Aunque cada vez hay más opciones disponibles y algunas de ellas podrían considerarse incluso unisex, seguramente, lo cierto es que nunca me he planteado hacerme con una cazadora o abrigo de porteo yo mismo. Son pocos los modelos dirigidos a los papás y, en cualquier caso, nunca me han llamado la atención. Porteando bebés me he venido apañando todos los inviernos con un polar y un abrigo viejo que me sientan más bien grandes —con el polar podía incluso abrocharme la cremallera hasta arriba por encima del bebé—, y en cuanto el frío afloja hacía gala de mi sangre burgalesa para salir pertrechado con una chaqueta por encima del fular y poco más.

En cualquier caso, el abrigo de mamá nos ha venido —y nos sigue viniendo— de perlas en muchísimas ocasiones, y si encontráis un modelo así de versátil y de vuestro gusto, es una compra más que justificada para quien portea de forma habitual en un clima como el nuestro.

Cobertores

Cuando nuestra hija mayor alcanzó una altura suficiente, decidimos dar el paso al porteo en mochila a la espalda. Coincidió el cambio con parte del invierno, por lo que el abrigo de porteo o mi solución de andar por casa exigían algún tipo de complemento que nos permitiera abrigar a nuestra gusanita en su nueva posición.

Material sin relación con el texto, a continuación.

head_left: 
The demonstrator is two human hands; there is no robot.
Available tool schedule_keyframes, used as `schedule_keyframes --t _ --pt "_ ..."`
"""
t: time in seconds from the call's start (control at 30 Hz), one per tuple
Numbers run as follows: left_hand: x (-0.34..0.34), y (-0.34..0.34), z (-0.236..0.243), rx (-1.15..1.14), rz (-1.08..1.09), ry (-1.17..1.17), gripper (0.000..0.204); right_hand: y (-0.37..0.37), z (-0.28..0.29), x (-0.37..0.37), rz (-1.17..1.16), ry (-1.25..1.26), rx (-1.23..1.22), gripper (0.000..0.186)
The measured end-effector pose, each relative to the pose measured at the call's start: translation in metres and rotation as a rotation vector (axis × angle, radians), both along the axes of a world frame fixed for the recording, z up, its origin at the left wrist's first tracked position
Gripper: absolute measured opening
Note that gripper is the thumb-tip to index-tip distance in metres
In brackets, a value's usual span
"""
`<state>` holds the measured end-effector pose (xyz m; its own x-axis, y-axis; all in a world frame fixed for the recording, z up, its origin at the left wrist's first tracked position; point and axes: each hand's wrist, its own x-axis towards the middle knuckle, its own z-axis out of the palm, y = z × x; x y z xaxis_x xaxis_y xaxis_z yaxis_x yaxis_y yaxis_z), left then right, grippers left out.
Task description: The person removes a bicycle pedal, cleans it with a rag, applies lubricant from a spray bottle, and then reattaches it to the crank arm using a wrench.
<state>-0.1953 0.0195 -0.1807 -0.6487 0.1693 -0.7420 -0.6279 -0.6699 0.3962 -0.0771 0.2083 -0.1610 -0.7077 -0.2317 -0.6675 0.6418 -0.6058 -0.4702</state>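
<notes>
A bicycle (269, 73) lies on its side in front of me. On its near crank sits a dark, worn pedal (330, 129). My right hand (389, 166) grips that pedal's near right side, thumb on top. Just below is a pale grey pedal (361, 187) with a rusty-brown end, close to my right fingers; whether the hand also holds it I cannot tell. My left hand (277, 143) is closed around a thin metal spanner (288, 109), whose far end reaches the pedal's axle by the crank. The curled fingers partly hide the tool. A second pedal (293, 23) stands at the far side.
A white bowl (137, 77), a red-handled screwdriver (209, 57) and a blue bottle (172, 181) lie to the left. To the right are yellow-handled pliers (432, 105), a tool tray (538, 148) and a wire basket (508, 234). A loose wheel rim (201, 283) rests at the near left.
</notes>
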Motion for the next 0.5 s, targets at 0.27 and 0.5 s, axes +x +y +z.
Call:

En aquel momento nos hicimos con un cobertor artesanal que una mamá vendía a través de su página de Facebook. Tiene un interior de borreguillo extremadamente suave y un recubrimiento exterior de tacto más plástico que lo hace impermeable. Llevando a la niña delante, el cobertor nos permitía, además, abrigarnos las manos en un bolsillo calentito y suave de los que dan gustirrinín. Llevándola indistintamente delante o detrás, debería haber permitido también cubrir la cabeza con el gorro que incorpora, pero su diseño no es del todo óptimo y es difícil mantenérselo puesto en condiciones.

Nuestro primer cobertor para porteo en mochila era de lo más abrigado
Nuestro primer cobertor de porteo, abrigado e impermeable

A pesar de que le hemos dado un uso relativo, siempre hemos encontrado varias pegas a los cobertores. En primer lugar, hay que cogerles muy bien el truco para poder colocarlos correctamente uno solo a la espalda. En segundo lugar, y dependiendo del tipo de materiales con que se hayan confeccionado, es posible que el cobertor sea algo aparatoso como para llevarlo encima todo el día si no contamos con mucho espacio en la mochila. En ese aspecto el abrigo de porteo gana claramente.

Con nuestra segunda hija hemos probado otro cobertor diferente, esta vez de un tejido polar mucho más flexible y menos voluminoso. Además, mientras el anterior solo podía acoplarse correctamente sobre las asas de una mochila, esta segunda versión se coloca directamente sobre los brazos y hombros del porteador, por lo que resulta mucho más versátil y permite aprovecharlo también durante el tiempo que porteemos en fular.

En general diría que un buen abrigo de porteo puede hacer innecesaria la compra de un cobertor. Quizá dependa un poco del tipo de clima en que vivamos y de cómo coincidan las diferentes etapas del porteo con las estaciones del año. Hay quien prefiere abrigar más al niño y llevarlo directamente en la mochila con el abrigo o el buzo que llevaría si fuera andando por la calle. Nosotros preferimos dejarlo un poco menos embutido y taparlo más exteriormente. En ese caso, durante las épocas de frío menos intenso, un cobertor puede ser un buen complemento si nuestro abrigo de porteo es excesivamente caluroso y preferimos llevar una chaqueta más ligera sin que por ello se vaya a enfriar el polluelo.

Estribos

Como ya conté en la primera parte de esta serie dedicada a nuestra experiencia de porteo, nuestra primera mochila venía equipada con un par de estribos removibles para que la niña apoyara los pies en lugar de llevarlos colgando. La verdad es que nunca pusimos mucho empeño en probarlos, pero en las escasas ocasiones en que lo hicimos, ella prefirió siempre colgar libre que utilizar los reposapiés.

Nunca he visto niños porteados que apoyaran los pies en este tipo de sujeciones. Y me fijo siempre mucho cuando veo padres y madres porteando. Quizá para niños grandes a los que la mochila se les haya quedado pequeña puedan tener algo de utilidad para evitar que la corva quede demasiado suelta por debajo del límite del panel. En nuestro caso, desde luego, bien podía Boba habérselos ahorrado.